- **AVAILABLE DATA**

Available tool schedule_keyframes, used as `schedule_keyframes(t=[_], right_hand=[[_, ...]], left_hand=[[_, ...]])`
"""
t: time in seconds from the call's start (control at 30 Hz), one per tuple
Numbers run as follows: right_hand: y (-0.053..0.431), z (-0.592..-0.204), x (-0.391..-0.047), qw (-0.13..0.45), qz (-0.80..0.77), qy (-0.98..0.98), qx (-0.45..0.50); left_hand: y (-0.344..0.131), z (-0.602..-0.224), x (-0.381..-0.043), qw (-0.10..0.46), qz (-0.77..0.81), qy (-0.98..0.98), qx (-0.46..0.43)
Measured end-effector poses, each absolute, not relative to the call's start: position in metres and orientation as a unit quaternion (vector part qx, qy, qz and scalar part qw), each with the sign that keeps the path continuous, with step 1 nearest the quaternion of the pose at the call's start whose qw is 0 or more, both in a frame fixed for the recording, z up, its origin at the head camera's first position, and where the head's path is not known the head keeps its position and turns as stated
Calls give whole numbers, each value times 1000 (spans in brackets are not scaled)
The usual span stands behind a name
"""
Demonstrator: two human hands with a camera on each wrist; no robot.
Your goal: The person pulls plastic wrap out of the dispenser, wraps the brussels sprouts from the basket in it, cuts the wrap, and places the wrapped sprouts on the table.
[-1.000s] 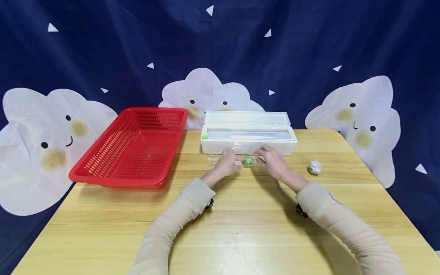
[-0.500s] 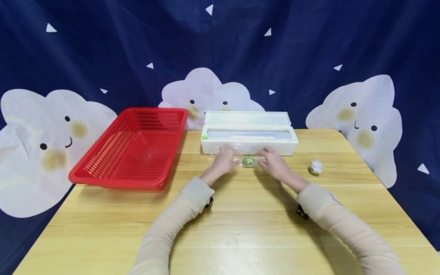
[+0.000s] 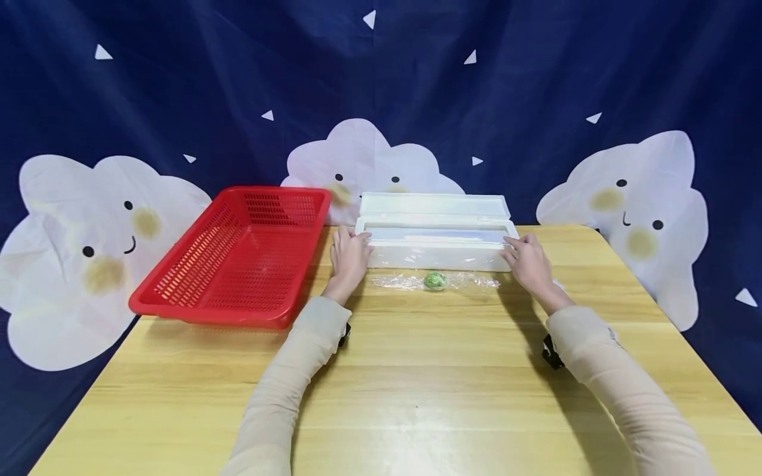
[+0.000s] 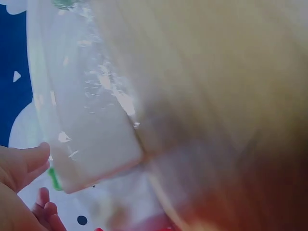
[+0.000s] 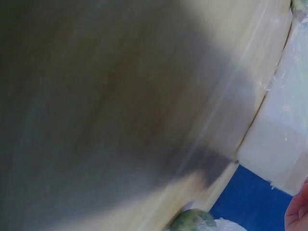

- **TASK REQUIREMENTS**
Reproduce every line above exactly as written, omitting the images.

- **REPLY**
Available tool schedule_keyframes, used as `schedule_keyframes(t=[_], right_hand=[[_, ...]], left_hand=[[_, ...]])`
"""
t: time in seconds from the call's start (control at 30 Hz), one per tuple
Numbers run as follows: right_hand: y (-0.053..0.431), z (-0.592..-0.204), x (-0.391..-0.047), qw (-0.13..0.45), qz (-0.80..0.77), qy (-0.98..0.98), qx (-0.45..0.50); left_hand: y (-0.344..0.131), z (-0.602..-0.224), x (-0.381..-0.043), qw (-0.10..0.46), qz (-0.77..0.81), qy (-0.98..0.98), qx (-0.46..0.43)
Measured end-effector poses, each absolute, not relative to the call's start: position in metres and orientation as a unit quaternion (vector part qx, qy, qz and scalar part qw), each with the sign that keeps the path continuous, with step 1 nearest the quaternion of the pose at the call's start whose qw is 0 or more, both in a frame fixed for the recording, z up, its origin at the head camera's first position, and where the head's path is not known the head keeps its position and turns as stated
Calls give whole numbers, each value times 1000 (spans in brackets are not scaled)
The usual span stands behind a name
"""
Demonstrator: two human hands with a camera on each wrist; no robot.
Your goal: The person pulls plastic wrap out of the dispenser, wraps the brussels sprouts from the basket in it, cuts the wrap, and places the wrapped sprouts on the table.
[-1.000s] 
[-0.500s] 
[+0.000s] 
[+0.000s] 
[+0.000s] 

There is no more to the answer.